• Exercise details
Among the records below, find the lines that contain "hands" and copy each of them.

#### Recorded data ####

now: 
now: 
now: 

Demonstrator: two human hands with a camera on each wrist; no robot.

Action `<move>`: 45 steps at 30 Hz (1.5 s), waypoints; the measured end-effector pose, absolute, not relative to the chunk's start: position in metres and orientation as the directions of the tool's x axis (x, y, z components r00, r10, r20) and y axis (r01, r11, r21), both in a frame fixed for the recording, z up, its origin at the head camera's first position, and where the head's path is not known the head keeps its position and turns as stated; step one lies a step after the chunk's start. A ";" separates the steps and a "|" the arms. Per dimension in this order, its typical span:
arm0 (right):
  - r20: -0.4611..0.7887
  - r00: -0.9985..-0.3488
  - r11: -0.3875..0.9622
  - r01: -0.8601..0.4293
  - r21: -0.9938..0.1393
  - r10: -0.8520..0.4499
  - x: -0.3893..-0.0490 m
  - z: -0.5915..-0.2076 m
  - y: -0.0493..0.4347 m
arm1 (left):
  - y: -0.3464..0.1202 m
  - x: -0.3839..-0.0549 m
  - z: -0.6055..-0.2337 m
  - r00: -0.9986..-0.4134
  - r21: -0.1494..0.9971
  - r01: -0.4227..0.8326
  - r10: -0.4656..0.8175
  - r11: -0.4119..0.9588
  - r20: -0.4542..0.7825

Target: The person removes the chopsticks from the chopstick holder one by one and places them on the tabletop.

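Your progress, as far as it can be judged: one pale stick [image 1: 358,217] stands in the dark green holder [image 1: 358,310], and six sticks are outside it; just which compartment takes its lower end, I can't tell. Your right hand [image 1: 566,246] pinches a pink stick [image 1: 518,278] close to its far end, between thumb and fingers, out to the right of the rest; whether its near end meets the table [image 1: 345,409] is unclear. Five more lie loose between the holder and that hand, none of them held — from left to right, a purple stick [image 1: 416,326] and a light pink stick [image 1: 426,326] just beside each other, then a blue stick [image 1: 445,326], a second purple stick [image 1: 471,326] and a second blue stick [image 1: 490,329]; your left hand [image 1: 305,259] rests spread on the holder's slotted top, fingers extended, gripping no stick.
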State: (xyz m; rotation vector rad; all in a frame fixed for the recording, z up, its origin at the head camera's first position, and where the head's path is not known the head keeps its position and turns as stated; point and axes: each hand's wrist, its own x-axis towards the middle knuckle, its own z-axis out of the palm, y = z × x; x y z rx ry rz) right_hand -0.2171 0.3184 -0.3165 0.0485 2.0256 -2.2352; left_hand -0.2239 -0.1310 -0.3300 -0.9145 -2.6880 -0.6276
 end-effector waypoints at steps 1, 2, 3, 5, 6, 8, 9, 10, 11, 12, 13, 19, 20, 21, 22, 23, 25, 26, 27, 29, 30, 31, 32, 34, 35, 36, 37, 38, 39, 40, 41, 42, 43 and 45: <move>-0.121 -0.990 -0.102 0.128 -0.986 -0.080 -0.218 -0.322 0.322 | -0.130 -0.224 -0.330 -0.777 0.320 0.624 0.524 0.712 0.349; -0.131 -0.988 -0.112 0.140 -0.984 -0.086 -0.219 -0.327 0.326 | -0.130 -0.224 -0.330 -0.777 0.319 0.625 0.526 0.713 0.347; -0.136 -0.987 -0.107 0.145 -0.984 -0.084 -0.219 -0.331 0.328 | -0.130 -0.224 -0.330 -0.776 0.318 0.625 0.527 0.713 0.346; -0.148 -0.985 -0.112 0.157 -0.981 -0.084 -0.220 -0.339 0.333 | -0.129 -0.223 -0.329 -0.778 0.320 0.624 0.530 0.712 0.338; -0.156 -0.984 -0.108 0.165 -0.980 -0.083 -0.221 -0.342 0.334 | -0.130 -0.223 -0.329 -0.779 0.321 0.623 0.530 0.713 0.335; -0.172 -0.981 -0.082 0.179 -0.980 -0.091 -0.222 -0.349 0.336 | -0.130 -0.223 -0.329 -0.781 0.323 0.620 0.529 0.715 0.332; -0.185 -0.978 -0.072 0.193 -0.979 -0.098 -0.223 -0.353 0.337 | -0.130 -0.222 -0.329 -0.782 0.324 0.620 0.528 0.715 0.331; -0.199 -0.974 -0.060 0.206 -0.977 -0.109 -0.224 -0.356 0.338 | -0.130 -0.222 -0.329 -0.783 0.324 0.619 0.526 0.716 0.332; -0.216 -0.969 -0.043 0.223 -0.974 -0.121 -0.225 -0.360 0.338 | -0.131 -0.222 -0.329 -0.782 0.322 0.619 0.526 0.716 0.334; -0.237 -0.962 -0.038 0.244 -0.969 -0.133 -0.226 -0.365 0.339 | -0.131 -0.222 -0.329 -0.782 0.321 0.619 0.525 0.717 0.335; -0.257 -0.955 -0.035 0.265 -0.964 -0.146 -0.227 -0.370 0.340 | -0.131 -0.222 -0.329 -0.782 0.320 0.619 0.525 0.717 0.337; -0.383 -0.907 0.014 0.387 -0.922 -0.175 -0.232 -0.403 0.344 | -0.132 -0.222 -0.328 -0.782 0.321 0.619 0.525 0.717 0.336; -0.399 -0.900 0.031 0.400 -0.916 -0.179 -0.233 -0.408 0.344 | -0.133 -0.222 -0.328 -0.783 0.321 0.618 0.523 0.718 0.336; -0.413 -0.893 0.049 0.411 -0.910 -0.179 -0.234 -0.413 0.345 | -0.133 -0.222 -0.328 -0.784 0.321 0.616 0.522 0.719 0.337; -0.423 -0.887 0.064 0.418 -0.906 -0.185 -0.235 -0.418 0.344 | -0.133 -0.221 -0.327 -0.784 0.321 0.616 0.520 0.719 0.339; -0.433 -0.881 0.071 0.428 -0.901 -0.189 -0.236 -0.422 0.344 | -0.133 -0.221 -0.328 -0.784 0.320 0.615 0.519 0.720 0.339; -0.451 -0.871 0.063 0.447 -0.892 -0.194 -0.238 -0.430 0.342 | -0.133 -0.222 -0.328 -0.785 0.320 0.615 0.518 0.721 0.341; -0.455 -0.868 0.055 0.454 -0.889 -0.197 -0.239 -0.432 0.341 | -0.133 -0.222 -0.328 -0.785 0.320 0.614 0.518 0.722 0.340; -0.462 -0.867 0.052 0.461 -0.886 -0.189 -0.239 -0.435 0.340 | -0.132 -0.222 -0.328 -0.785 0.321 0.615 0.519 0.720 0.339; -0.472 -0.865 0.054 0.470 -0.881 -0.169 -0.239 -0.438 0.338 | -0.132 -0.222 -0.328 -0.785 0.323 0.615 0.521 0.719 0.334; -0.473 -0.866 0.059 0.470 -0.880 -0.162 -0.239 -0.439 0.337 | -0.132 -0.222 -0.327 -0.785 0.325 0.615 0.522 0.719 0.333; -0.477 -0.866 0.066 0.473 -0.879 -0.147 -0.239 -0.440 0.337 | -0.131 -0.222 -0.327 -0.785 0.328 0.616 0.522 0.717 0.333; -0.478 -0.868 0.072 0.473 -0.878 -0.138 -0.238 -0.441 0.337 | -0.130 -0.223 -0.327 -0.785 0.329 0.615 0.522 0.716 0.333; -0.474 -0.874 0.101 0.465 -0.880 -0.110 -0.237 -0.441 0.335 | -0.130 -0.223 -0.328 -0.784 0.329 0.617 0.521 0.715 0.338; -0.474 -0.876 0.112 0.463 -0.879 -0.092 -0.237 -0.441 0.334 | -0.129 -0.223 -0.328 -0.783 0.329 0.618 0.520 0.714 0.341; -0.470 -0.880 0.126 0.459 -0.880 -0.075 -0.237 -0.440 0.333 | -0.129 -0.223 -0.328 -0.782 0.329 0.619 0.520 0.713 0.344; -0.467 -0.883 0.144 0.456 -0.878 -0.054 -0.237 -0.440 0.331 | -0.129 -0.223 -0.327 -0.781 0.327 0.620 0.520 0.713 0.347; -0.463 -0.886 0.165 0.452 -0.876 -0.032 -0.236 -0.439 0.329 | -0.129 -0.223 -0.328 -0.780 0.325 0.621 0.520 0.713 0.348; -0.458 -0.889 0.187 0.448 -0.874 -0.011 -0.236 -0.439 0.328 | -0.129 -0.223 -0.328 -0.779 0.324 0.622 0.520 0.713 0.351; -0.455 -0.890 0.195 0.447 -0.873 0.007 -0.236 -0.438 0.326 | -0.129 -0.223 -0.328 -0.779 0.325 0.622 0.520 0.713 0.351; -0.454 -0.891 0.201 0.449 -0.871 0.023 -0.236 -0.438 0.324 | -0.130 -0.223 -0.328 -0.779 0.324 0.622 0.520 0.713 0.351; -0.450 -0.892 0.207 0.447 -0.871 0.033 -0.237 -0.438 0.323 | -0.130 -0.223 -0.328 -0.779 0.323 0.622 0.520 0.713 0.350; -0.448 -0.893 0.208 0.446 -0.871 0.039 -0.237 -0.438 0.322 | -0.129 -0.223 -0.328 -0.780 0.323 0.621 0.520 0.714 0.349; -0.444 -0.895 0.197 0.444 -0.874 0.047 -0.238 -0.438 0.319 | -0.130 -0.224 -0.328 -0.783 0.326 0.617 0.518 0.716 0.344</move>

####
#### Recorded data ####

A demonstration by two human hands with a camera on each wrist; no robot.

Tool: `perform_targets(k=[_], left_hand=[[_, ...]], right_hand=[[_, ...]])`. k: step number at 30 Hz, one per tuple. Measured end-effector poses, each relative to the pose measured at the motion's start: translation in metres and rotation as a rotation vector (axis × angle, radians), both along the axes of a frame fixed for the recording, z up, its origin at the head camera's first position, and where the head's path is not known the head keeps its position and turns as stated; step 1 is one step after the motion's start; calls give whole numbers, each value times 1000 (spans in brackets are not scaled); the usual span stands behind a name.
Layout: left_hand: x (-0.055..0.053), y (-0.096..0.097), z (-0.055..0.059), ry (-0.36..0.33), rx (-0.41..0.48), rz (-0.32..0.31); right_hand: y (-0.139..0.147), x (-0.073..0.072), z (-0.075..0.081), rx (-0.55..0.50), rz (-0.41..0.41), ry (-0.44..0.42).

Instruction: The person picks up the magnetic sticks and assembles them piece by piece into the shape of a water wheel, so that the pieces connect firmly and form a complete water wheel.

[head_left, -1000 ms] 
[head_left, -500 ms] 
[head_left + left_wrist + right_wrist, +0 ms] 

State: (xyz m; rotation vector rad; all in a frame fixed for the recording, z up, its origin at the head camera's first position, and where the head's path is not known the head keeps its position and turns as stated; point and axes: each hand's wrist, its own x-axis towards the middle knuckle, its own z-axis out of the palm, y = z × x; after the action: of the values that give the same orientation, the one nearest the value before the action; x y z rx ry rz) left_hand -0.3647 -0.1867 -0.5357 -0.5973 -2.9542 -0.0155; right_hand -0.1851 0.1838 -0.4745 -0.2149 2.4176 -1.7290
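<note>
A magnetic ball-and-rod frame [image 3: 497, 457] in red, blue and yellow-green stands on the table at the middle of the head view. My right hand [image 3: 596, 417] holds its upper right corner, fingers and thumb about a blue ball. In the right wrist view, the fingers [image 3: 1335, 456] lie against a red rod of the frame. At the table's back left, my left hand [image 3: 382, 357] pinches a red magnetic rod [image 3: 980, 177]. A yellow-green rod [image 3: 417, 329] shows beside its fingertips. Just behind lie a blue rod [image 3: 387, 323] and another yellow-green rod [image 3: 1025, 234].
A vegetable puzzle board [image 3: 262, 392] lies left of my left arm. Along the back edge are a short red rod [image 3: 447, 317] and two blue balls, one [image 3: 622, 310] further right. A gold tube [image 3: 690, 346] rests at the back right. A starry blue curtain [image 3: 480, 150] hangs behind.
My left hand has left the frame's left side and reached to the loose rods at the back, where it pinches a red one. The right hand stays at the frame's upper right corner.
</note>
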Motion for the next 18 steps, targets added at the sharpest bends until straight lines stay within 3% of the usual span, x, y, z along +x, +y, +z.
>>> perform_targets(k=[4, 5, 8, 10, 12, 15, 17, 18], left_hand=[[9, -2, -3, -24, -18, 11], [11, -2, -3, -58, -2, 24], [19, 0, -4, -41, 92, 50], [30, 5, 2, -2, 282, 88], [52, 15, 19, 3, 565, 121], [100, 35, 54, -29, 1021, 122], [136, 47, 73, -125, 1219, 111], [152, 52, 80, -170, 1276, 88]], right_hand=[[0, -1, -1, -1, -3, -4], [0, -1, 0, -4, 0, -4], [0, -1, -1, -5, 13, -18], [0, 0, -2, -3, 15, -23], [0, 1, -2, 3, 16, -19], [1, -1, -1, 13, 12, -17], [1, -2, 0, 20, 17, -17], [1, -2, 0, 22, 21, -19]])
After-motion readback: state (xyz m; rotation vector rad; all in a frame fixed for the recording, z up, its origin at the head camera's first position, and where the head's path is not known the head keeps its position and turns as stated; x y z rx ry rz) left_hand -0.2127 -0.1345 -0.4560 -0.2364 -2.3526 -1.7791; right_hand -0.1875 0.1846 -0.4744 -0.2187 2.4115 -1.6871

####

• Task result
Demonstrator: two human hands with a camera on each wrist; no robot.
A demonstration by two human hands with a camera on each wrist; no robot.

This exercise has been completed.